Re: How to get count of table rows using accumulo shell

Posted by Eric Newton <er...@gmail.com>.
Actually, the egrep was used on purpose: it's the only way to get the
shell to use the BatchScanner, which can talk to multiple tservers at
once.

-Eric


On Fri, Oct 11, 2013 at 3:10 PM, Josh Elser <jo...@gmail.com> wrote:
> You'll need to add the '-np' option on the scan command as well.
>
>
> On 10/11/2013 03:05 PM, Jared Winick wrote:
>>
>> After following the commands Eric lists to set the iterator for that
>> table, instead of running 'egrep' in the shell, you could do this from the
>> Linux command line
>>
>> accumulo shell -u username -p password -e "scan -t foo" | wc -l
>>
>>
>> On Fri, Oct 11, 2013 at 11:42 AM, Eric Newton <eric.newton@gmail.com
>> <ma...@gmail.com>> wrote:
>>
>>     You can stack a counting Combiner over the FirstEntryInRowIterator and
>>     batch scan the table.
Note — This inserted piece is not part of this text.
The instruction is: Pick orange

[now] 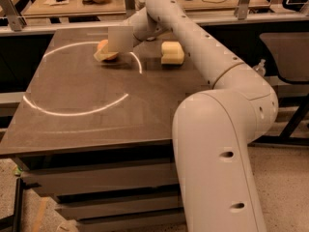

If it's just a test data set with under a
>>     billion rows, you can just count the result set coming out of the
>>     FirstEntryInRowIterator.  You'll be I/O bound at the client, but it
>>     will work.
>>
>>     This does it with the shell, but the output is kinda voluminous:
>>
>>     root@test> createtable foo
>>     root@test foo> insert row1 cf col1 value
>>     root@test foo> insert row1 cf col2 value
>>     root@test foo> insert row1 cf col999 value
>>     root@test foo> insert row2 cf col1 value
>>     root@test foo> scan
>>     row1 cf:col1 []    value
>>     row1 cf:col2 []    value
>>     row1 cf:col999 []    value
>>     row2 cf:col1 []    value
>>     root@test foo> setiter -class
>>     org.apache.accumulo.core.iterators.FirstEntryInRowIterator -p 99 -scan
>>     Only allows iteration over the first entry per row
>>     ----------> set FirstEntryInRowIterator parameter scansBeforeSeek,
>>     Number of scans to try before seeking [10]: 10
>>     root@test foo> egrep .*
>>     row1 cf:col1 []    value
>>     row2 cf:col1 []    value
>>
>>
>>     On Fri, Oct 11, 2013 at 10:53 AM, Terry P. <texpilot@gmail.com
>>     <ma...@gmail.com>> wrote:
>>     > Hi guys,
>>     > I'm still a bit of a newbie as I'm more of an admin than a
>>     developer, and
>>     > now that formal testing has begun, I have testers asking me how
>>     to get a
>>     > total count of records in Accumulo for verification purposes
>>     after test
>>     > ingests have been run.
>>     >
>>     > In our case when I say "records" I mean the number of distinct
>>     rowkeys, not
>>     > the total number of entries.
>>     >
>>     > Is there any way to do this using just the Accumulo shell, maybe
>>     by writing
>>     > an aggregator or other class that can be run from within the
>>     Accumulo shell?
>>     >
>>     > Many thanks in advance,
>>     > Terry
>>     >
>>     >
>>     > On Tue, Jan 22, 2013 at 6:03 PM, Terry P. <texpilot@gmail.com
>>     <ma...@gmail.com>> wrote:
>>     >>
>>     >> Greetings everyone,
>>     >> I want to simply get the total count of rows in a table using
>>     the accumulo
>>     >> shell.  I'm very new to Accumulo so I apologize if it's a
>>     newbie question.
>>     >>
>>     >> I'm prototyping with the accumulo shell, and love how it can ingest
>>     >> records using exefile, so I've used python to generate a lot of
>>     test data.
>>     >> For some test cases in this sprint I need to verify the rows
>>     loaded match
>>     >> what's expected, hence the reason I need to get the total rows
>>     in a table.
>>     >>
>>     >> I'd bet there is some way to use setiter or setscaniter with
>>     the -agg
>>     >> option, but I can't figure it out.
>>     >>
>>     >> Any help would be greatly appreciated.
>>     >>
>>     >> Best regards,
>>     >> Terry
>>     >
>>     >
>>
>>
>

Re: How to get count of table rows using accumulo shell

Posted by Josh Elser <jo...@gmail.com>.
You'll need to add the '-np' option on the scan command as well.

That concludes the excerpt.